Anno di pubblicazione: 2013

Fatte alcune eccezioni i prodotti che vennero dalle Americhe, dopo la cosiddetta
scoperta, impiegarono secoli prima di entrare nell’alimentazione degli italiani e perché
ciò avvenisse ci vollero situazioni eccezionali. Così è stato per il mais, per il pomodoro
e anche per la patata. Il motivo principale è che vennero considerati alimenti per gli
animali e non per gli uomini e di conseguenza il loro consumo poteva essere accettato,
eccezionalmente, solo nei periodi di carestie. E fu proprio un periodo di carestia, quello
che si abbatté sull’Europa, a causa del mutamento del clima dovuto, nel secondo decennio
dell’800, alle eruzioni di alcuni vulcani, fra cui la più importante fu quella nel 1815
del vulcano Tambora nell’isola indonesiana di Sumbawa. Gentilcore, docente di storia
moderna presso l’Università di Leicester e autore di un altro pregevole libro sulla storia del
pomodoro (La purpurea meraviglia, Garzanti, 2010), parte proprio da qui per analizzare
la fortuna di questo prodotto in Italia e lo fa in modo interessante e accurato, utilizzando
fonti e materiali diversi (tra cui ricettari, relazioni di agronomi, racconti di viaggiatori,
dati economici e sociali). Già nel ’700 alcuni riformatori avevano rimarcato l’importanza
della coltivazione e del consumo della patata per una serie di aspetti: essa è facilmente
coltivabile, senza aver bisogno di particolari condizioni climatiche; giunge facilmente a
maturazione; può essere lasciata sotto terra e tolta al momento del bisogno, restando al
riparo da eventuali razzie; inoltre nel rapporto con la quantità di area coltivata produce un
quantitativo di calorie e proteine maggiore di altre colture. Già altre volte, nel ’700, nei
momenti di carestia i contadini si erano nutriti di patate, per poi tornare ad alimentarsi
per quanto possibile di frumento e di mais. Anche questa volta si ritornò alle consuete
abitudini, anche perché le patate ricordavano il periodo di carestia da cui erano usciti. Ma
la mutazione oramai era in corso e «la seconda metà del secolo vide la patata affermarsi da
coltura sostitutiva a coltura di base in molte aree della penisola» (p. 94). Il suo consumo
avvenne attraverso delle preparazioni che si rifacevano a quelle già utilizzate, come gli
gnocchi, che fino ad allora erano approntati con farina, uova e altri ingredienti a cui d’ora
in poi si aggiungerà il tubero. Come sempre ci fu una notevole differenza fra il modo di
mangiarle dei ricchi – si pensi al raffinato e ricco gâteau di patate – e la gran massa di poveri.

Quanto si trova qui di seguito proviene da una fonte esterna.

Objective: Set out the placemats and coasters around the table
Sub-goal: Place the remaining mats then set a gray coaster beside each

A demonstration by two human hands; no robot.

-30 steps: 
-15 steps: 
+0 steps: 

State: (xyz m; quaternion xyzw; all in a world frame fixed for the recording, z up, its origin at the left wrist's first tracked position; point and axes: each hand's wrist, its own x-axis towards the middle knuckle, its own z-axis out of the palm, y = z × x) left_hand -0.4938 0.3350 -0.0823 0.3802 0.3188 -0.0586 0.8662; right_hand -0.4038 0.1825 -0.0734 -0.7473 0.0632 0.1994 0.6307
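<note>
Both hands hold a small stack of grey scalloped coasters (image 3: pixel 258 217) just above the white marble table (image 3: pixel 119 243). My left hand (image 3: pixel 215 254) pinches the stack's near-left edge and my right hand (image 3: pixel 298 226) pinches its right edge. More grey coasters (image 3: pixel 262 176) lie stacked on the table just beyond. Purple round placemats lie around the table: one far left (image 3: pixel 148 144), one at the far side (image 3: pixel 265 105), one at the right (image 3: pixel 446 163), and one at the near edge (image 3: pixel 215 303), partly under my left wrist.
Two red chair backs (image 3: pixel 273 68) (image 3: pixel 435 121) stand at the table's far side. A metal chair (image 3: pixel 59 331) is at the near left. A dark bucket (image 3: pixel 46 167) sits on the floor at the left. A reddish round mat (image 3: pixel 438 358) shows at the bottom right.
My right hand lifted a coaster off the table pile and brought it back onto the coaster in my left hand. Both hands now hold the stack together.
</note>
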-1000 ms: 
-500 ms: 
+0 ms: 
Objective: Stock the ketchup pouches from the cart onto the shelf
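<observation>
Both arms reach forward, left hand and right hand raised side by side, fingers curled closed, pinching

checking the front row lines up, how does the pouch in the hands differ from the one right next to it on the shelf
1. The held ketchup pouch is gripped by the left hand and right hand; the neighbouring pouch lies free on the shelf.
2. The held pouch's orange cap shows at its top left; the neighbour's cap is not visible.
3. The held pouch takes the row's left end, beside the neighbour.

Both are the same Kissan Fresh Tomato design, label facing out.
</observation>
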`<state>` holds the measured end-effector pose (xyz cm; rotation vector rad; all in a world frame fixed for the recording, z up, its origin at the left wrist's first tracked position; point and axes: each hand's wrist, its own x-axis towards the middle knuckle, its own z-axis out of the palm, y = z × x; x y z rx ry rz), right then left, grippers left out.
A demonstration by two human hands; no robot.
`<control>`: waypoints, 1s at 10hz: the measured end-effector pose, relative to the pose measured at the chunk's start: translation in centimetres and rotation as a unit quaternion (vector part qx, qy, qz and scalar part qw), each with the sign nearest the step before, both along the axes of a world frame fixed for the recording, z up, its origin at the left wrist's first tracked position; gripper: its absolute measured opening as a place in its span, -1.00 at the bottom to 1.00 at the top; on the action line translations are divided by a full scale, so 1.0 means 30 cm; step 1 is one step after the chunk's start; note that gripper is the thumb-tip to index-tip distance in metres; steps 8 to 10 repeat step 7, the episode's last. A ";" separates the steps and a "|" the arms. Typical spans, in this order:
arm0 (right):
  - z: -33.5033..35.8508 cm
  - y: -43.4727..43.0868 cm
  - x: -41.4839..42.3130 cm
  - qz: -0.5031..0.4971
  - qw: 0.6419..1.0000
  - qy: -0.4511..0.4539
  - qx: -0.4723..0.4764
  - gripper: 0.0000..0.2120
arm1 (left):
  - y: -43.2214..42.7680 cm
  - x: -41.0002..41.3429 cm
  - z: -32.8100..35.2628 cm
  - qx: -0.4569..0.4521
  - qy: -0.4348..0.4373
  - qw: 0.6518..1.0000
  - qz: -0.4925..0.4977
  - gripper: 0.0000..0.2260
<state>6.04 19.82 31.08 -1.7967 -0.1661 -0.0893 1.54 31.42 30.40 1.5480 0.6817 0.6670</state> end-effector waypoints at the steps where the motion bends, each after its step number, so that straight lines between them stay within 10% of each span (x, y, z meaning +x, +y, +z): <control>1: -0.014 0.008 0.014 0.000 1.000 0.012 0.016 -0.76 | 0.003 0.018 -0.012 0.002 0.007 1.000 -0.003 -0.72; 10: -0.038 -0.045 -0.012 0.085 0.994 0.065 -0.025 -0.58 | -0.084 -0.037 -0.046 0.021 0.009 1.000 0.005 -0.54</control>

L’incremento e il consumo venne determinato anche dalla crisi agricola dell’ultimo
quarto dell’800, allorché i prezzi del frumento e del mais aumentarono notevolmente,
a cui si aggiunse la odiata tassa sul macinato in vigore dal 1869. Nell’ultimo ventennio
dell’800 le patate non furono più un consumo relegato alle campagne, ma divenne un
prodotto popolare nelle città, venduto anche per strada. Questo libro ha il pregio, come
altri che si occupano seriamente di alimentazione, di conciliare la storia economica, con
quella dei consumi, della cultura e dell’alimentazione.